What to do: Wherever the string "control" shows up in the material below, copy that line.

::::::::::

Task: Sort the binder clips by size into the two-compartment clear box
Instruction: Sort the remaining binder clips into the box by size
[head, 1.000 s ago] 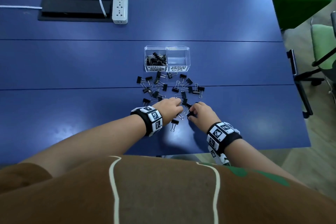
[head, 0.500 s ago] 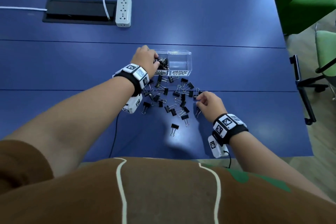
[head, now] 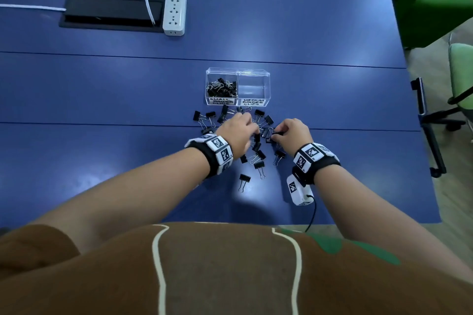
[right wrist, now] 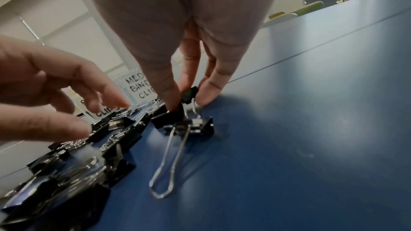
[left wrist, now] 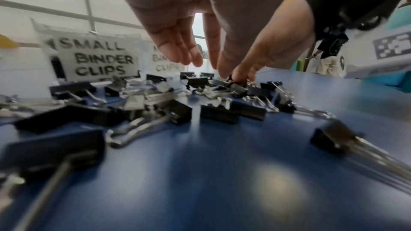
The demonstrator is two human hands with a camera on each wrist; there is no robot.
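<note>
The clear box (head: 266, 77) stands on the blue table. Its left compartment, labelled SMALL BINDER CLIPS (left wrist: 100, 59), holds several small black clips (head: 222, 87). The right compartment, labelled MEDIUM (head: 253, 102), shows no clips. Loose black binder clips (head: 258, 161) lie scattered in front of the box. My left hand (head: 252, 130) hovers over the pile with fingers (left wrist: 177, 50) hanging loosely, holding nothing. My right hand (right wrist: 189, 101) pinches a small black clip (right wrist: 189, 94) between thumb and fingers, just above a larger clip (right wrist: 195, 126) lying on the table.
A white power strip (head: 174, 11) lies beside a black cable hatch (head: 110, 11) at the far left of the table. The table's right edge (head: 419, 135) borders green chairs. A black cable (head: 312, 215) trails from my right wrist unit off the near edge.
My left hand went from the pile to the small-clip compartment, then came back over the pile. My right hand shifted slightly right within the pile and now pinches a small clip.
</note>
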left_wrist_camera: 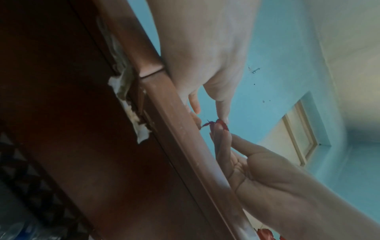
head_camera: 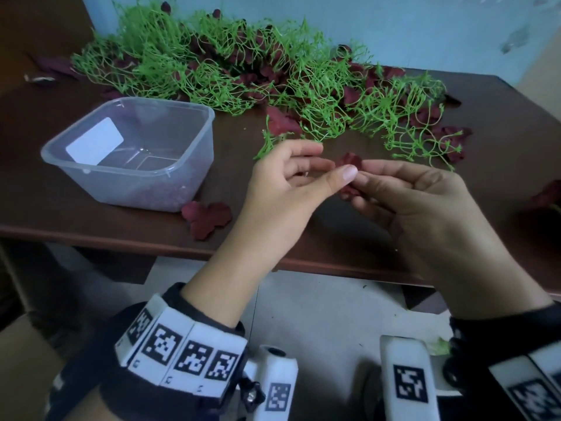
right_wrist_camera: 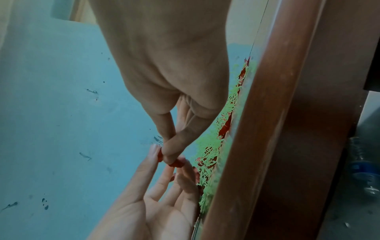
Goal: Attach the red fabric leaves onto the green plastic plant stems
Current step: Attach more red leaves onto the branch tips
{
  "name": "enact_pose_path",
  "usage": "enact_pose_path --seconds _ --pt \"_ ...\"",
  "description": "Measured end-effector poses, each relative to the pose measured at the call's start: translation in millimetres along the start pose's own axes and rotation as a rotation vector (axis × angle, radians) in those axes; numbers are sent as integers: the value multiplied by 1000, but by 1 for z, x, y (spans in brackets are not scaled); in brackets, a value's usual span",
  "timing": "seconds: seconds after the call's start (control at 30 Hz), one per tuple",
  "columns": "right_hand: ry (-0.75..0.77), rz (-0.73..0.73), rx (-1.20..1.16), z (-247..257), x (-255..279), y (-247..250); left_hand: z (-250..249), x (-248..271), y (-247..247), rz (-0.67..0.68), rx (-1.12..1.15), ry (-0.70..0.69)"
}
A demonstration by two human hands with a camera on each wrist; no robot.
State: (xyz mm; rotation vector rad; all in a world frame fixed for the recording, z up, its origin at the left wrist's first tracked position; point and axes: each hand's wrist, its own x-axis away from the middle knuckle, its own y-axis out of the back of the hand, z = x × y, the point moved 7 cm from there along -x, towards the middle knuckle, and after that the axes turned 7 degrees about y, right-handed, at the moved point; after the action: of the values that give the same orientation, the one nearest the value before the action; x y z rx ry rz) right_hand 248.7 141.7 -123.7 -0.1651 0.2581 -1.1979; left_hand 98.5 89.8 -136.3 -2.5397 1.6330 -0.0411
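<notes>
A small dark red fabric leaf (head_camera: 351, 160) is held in the air between both hands, above the brown table (head_camera: 303, 238). My left hand (head_camera: 337, 168) pinches it from the left with its thumb; the other fingers are spread and nearly straight. My right hand (head_camera: 364, 173) pinches the same leaf (right_wrist_camera: 176, 163) from the right between thumb and forefinger. A short green plastic sprig (head_camera: 267, 144) shows just behind the left hand; I cannot tell whether that hand holds it. In the left wrist view the leaf (left_wrist_camera: 221, 124) shows between the fingertips.
A big tangle of green stems (head_camera: 230, 65) mixed with red leaves stretches across the back of the table. A clear plastic tub (head_camera: 194, 165) stands at the left. One loose red leaf (head_camera: 208, 218) lies by the tub, near the table's front edge.
</notes>
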Motion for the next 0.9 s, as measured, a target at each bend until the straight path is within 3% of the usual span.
enact_pose_path --seconds 0.27,0.63,0.9 --pt "29 103 103 -6 -1 -1 3 -1 -2 56 23 38" --pt "79 67 93 -8 -3 -21 -20 -1 24 -70 -105 31" --pt "114 207 211 -11 3 -44 -78 12 82 -282 -457 -201"
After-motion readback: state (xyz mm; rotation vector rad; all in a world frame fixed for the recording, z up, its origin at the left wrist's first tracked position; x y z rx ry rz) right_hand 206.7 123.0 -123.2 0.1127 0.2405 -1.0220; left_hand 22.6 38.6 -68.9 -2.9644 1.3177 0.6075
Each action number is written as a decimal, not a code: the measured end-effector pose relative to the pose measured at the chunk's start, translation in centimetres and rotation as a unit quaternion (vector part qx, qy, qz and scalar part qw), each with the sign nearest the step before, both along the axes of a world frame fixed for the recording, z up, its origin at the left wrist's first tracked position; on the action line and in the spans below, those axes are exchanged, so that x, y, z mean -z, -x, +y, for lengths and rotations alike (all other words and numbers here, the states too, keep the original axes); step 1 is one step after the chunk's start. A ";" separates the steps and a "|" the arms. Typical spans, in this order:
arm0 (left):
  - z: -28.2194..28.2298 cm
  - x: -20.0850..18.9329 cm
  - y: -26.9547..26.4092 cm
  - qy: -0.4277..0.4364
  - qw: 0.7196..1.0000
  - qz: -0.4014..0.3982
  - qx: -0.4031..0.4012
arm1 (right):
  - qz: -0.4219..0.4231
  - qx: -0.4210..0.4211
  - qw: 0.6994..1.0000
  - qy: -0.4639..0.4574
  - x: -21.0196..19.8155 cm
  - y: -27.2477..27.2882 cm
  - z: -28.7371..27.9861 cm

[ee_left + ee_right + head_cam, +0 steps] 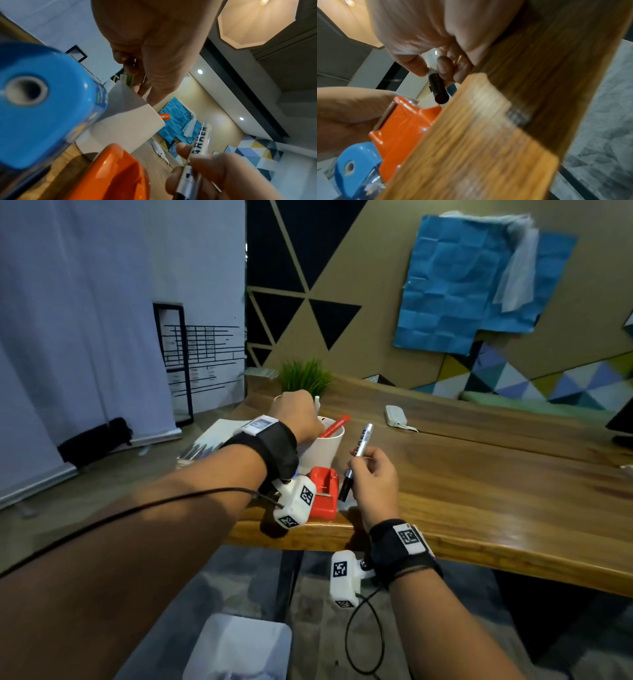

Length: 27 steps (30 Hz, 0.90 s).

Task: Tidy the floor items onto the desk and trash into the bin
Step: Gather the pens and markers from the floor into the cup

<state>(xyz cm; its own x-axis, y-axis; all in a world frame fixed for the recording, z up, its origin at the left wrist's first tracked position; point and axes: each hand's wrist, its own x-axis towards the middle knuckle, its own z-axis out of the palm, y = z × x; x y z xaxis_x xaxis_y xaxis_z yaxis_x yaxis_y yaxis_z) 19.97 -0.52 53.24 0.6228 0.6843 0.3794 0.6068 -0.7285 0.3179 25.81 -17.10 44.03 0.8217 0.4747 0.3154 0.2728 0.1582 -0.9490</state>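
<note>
Silver marker (359,455) pinched in your right grip (375,479) above the wooden surface (479,494), left grip (301,414) curled round a white pen (317,402) at the white cup (325,448): stowing step; next, slot marker beside red pen (334,426).

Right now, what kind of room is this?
Probably an office or study room: a long wooden desk, a white cup holding pens, a red tape dispenser, and blue paper pinned on the wall.
</note>
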 end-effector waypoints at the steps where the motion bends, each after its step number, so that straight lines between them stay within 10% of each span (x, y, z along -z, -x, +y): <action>1: 0.0 0.0 0.3 0.013 1.000 -0.013 0.000 | -0.001 -0.001 1.000 -0.002 0.0 0.0 0.0; 11: -7.0 4.9 12.0 -0.055 0.961 -0.248 0.108 | 0.019 -0.012 1.000 -0.007 0.0 0.0 -0.4; 19: -5.6 12.5 14.4 -0.174 0.980 -0.083 0.058 | -0.111 -0.040 0.993 -0.030 -5.7 0.5 0.2; 27: -6.1 12.4 14.4 -0.159 0.984 -0.074 0.043 | -0.266 0.024 0.934 0.240 -9.7 -2.5 6.4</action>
<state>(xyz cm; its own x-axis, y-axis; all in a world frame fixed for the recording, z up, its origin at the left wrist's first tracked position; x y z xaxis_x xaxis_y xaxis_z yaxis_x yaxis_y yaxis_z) 5.62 -6.60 40.80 0.5940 0.4640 0.6572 0.5033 -0.8516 0.1463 28.31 -10.74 53.71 0.6337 0.6323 0.4456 0.7211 -0.2742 -0.6363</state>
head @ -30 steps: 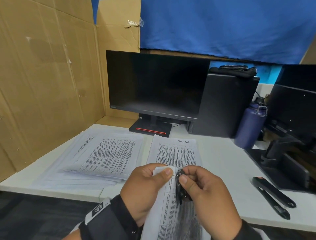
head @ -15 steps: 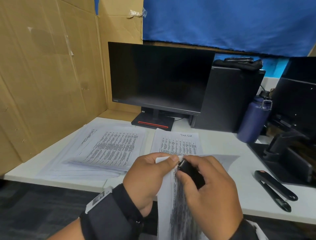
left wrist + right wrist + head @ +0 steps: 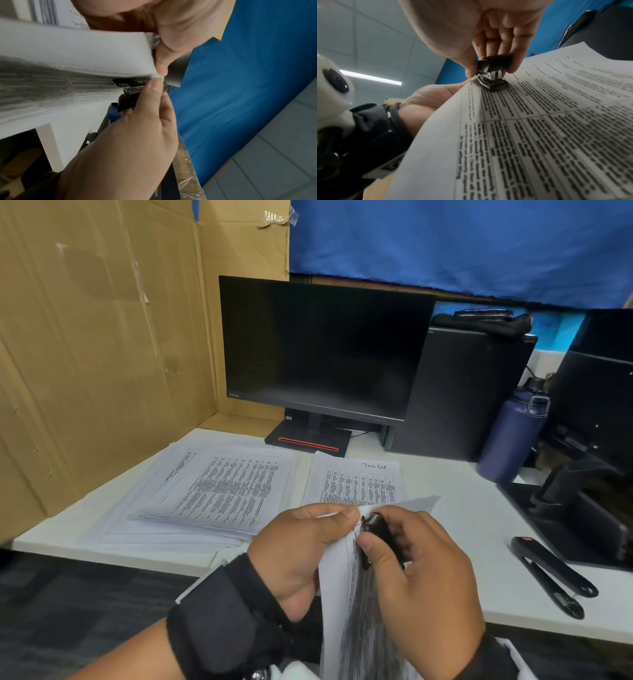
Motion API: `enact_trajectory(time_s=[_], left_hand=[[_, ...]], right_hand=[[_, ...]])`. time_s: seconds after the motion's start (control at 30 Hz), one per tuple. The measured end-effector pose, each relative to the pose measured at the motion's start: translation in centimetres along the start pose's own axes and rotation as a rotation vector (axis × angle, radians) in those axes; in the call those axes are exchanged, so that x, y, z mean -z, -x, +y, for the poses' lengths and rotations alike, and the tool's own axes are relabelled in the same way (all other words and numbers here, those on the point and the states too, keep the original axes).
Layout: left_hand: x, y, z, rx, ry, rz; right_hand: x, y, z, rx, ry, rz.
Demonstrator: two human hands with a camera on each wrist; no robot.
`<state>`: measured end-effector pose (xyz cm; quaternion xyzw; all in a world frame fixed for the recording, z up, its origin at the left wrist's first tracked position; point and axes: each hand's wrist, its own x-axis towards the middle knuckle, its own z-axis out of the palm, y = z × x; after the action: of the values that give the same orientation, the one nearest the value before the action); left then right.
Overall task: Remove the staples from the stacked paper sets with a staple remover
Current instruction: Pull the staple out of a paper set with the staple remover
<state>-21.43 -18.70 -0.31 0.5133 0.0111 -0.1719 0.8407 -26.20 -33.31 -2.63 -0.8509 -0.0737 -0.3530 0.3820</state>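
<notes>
My left hand (image 3: 342,518) pinches the top corner of a stapled paper set (image 3: 346,594), held upright above the desk's front edge. My right hand (image 3: 373,529) grips a small black staple remover (image 3: 382,539) between thumb and fingers. Its metal jaws (image 3: 485,79) bite at that corner, right beside my left thumb (image 3: 161,65). The staple itself is hidden by the jaws. A large stack of printed sets (image 3: 219,494) lies on the desk at the left. A single set (image 3: 359,481) lies in the middle.
A white desk (image 3: 479,525) carries a dark monitor (image 3: 322,350), a black computer case (image 3: 459,392), a blue bottle (image 3: 510,436) and a black stapler (image 3: 551,577) at the right. A cardboard wall (image 3: 102,354) stands along the left. Another monitor stand (image 3: 582,501) is at far right.
The remover has swung from lying along the page to its jaws at the top corner. The held set has risen slightly and a sheet flares to the right.
</notes>
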Motion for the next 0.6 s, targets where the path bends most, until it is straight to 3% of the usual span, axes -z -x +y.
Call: enact_trajectory(time_s=[0.43, 0.6], left_hand=[[0.5, -0.8, -0.5, 0.055, -0.072, 0.05], [0.9, -1.5, -0.7, 0.045, -0.091, 0.08]], right_hand=[[1.1, -1.4, 0.2, -0.07, 0.051, -0.178], [1.3, -1.9, 1.1, -0.157, -0.094, -0.218]])
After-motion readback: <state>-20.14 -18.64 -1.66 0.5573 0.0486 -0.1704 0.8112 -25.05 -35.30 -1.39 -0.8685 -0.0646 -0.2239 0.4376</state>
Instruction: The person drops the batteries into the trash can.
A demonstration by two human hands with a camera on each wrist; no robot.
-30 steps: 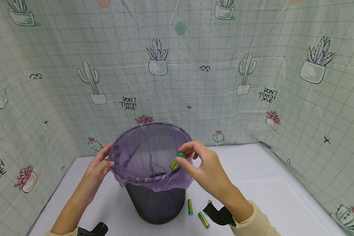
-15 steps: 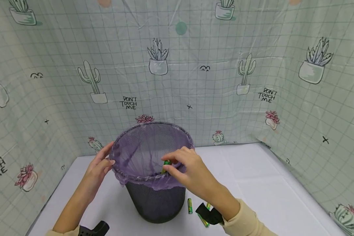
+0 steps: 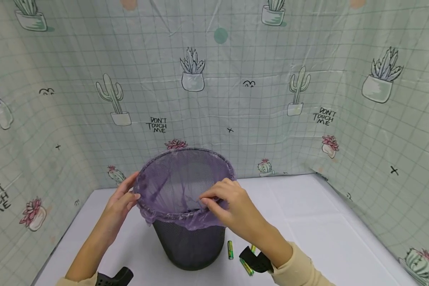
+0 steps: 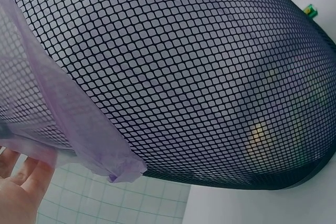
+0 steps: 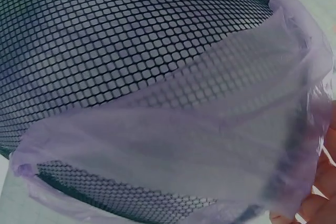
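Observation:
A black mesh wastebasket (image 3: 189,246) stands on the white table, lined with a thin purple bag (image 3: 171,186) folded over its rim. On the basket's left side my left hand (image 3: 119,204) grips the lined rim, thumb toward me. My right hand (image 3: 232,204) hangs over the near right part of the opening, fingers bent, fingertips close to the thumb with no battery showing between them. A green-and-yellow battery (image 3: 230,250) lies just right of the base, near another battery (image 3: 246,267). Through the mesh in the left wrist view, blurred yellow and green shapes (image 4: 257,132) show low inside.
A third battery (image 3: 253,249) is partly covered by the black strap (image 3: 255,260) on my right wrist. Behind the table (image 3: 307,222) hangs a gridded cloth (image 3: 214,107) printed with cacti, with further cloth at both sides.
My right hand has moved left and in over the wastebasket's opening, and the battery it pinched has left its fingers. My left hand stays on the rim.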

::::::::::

Answer space:
  "timing": "seconds: seconds after the call's start (control at 30 Hz), one per tuple",
Motion API: `enact_trajectory(time_s=[_], left_hand=[[_, ...]], right_hand=[[_, ...]])`. time_s: seconds after the motion's start (control at 30 Hz), one per tuple. The measured end-effector pose, each relative to the pose measured at the motion's start: translation in centimetres along the start pose's own axes and rotation as a rotation vector (axis × angle, radians) in those axes; in the call those axes are exchanged, so that x, y, z mean -z, -x, +y, for the poses' lengths and rotations alike, and the tool's own axes are relabelled in the same way (all other words and numbers here, those on the point and the states too, keep the original axes).

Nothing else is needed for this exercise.